Basically you have all the power that comes with Docker like Docker Compose and Docker Swarm, but as an enterprise solution with support.
The rest of the talk he showed different features of the solution with some example containers, but unfortunately I am not allowed to give details about that, as we were asked not to publish them.
HPE and Docker
The next talk was given by Johannes Horneck and Jan Hoerdt both from HPE. He basically talked about why Docker is awesome and that Docker is the solution for Software Defined Infrastructure in their opinion. As far as I remember, they had a project with a big IoT Company and that led them to use Docker. Now they use Docker for continuous deployment so that they have Docker container along the whole software development pipeline from dev to production. And instead of using a PaaS for deploying their applications to production they use the Docker CaaS solution.
That’s also the reason why they have about 200 of their engineers working on Docker.
— Stefan Buerger (@stbuerger) 13. Oktober 2016
Secure the Enterprise Software Supply Chain with Docker
The last talk was also the most interesting one, held by Diogo Monica (@diogomonica), Security Lead at Docker. He basically talked about security mechanisms along the supply chain when working with
Docker and the Docker CaaS solution. Therefore he compared the Software supply chain with a manufacturing supply chain, which I found pretty interesting.
Most of the people, when thinking about security in the context of Docker, they think of isolation and breaking out of the Containers.
First he stated that most of the people, when thinking about security in the context of Docker, they think of isolation and breaking out of the Containers. But the vulnerability between each step along the supply chain is much higher a security risk.

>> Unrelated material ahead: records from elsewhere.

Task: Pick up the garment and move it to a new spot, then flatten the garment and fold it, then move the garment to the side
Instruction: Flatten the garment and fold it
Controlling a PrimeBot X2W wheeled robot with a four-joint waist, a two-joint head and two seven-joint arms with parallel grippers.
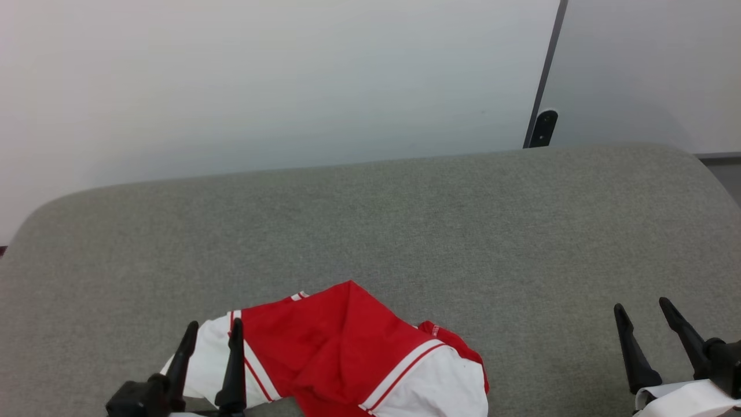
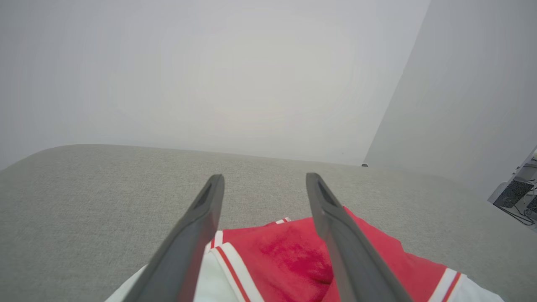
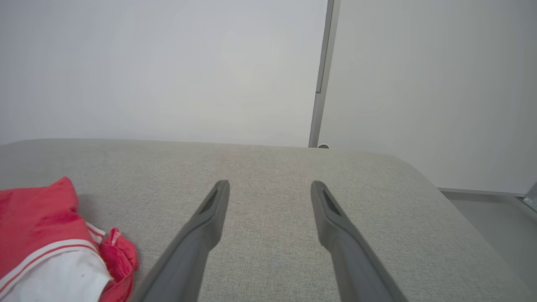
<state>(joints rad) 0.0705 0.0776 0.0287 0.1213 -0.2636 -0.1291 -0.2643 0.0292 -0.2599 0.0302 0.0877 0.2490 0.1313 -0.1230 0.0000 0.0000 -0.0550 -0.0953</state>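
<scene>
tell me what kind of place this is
Likely an indoor lab or test room, not a home: a grey fabric-covered work surface with rounded corners, bare white partition panels behind it, and computer gear with cables off to one side.

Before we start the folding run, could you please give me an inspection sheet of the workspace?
Surface: grey fabric top, rounded corners.
Job's things: garment, red with white sleeves, crumpled at the near edge.
Clutter: nothing seen.
Grippers: left pincer open, over the garment's white sleeve; right pincer open, over bare fabric, apart from the garment.
Cables: dark cables beside equipment past the right side, in the left wrist view.
Surroundings: pale wall, dark upright strip.
</scene>
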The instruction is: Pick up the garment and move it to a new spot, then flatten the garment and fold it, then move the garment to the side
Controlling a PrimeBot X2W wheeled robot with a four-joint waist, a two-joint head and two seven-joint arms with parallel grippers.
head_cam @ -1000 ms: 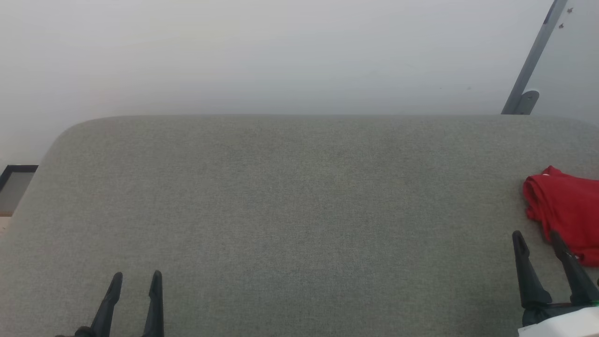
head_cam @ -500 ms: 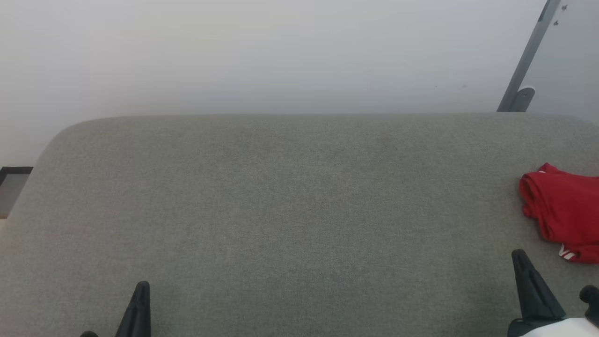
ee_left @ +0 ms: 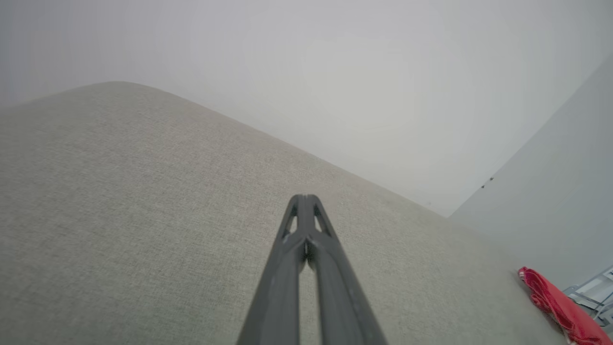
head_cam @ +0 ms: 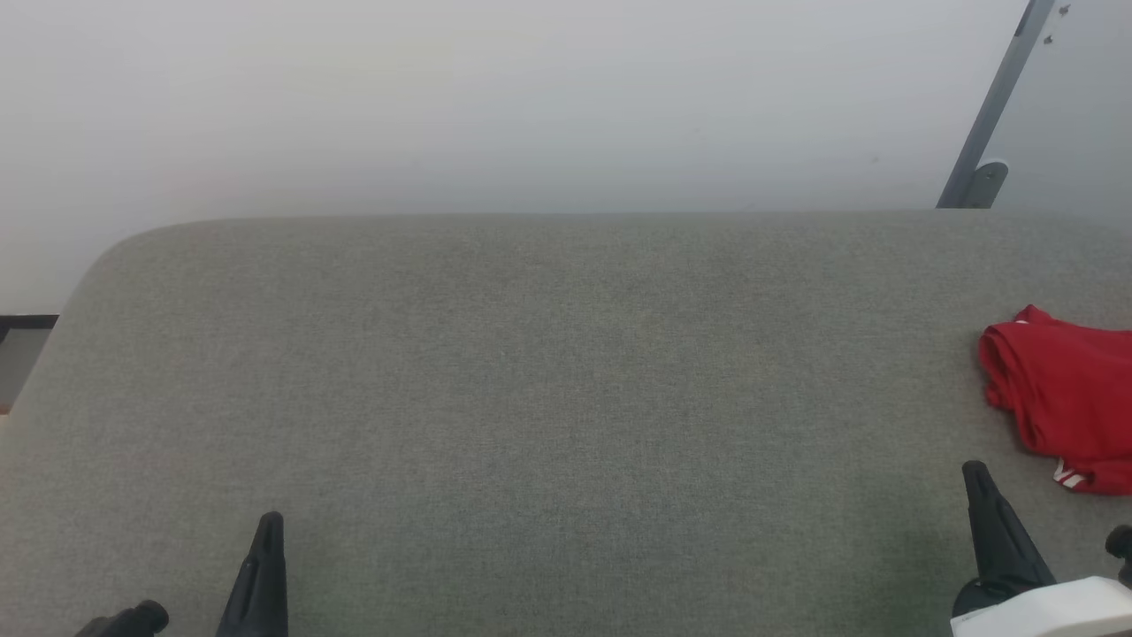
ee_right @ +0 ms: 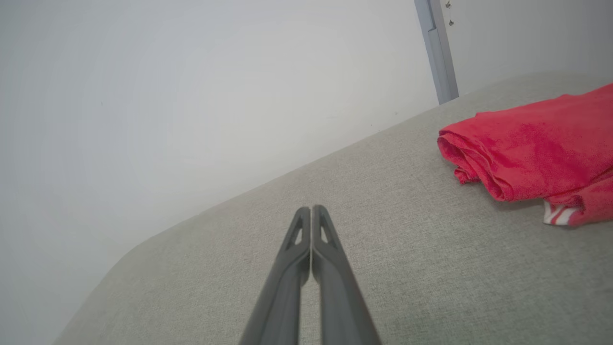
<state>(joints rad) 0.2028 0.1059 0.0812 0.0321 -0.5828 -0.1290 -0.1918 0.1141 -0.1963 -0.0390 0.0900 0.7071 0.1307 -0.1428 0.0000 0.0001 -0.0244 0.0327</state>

To be more concrete a Docker image could be compromised by modifying the content between those steps. Then he presented the rather sophisticated security mechanisms that prevent Docker Images from being compromised.
I can’t talk about the details here, but basically, a Docker Image that should run in Production with the CaaS solution gets signed with cryptographic checksums on each step in the supply chain. And before running the Image in the last step, all these cryptologic signatures are getting verified before running the Image. Pretty cool.
After the last talk, they served lunch which was pretty awesome and I had the opportunity to talk to some guys from yachtcloud. To sum the event up, it was cool to see how Docker moves in the direction of PaaS with their CaaS solution. I will investigate some time to find out the exact differences or benefits of the Docker CaaS comparing to a PaaS like Cloud Foundry. As I already mentioned, I would have loved to see more techies, but, anyway, it was very good experience.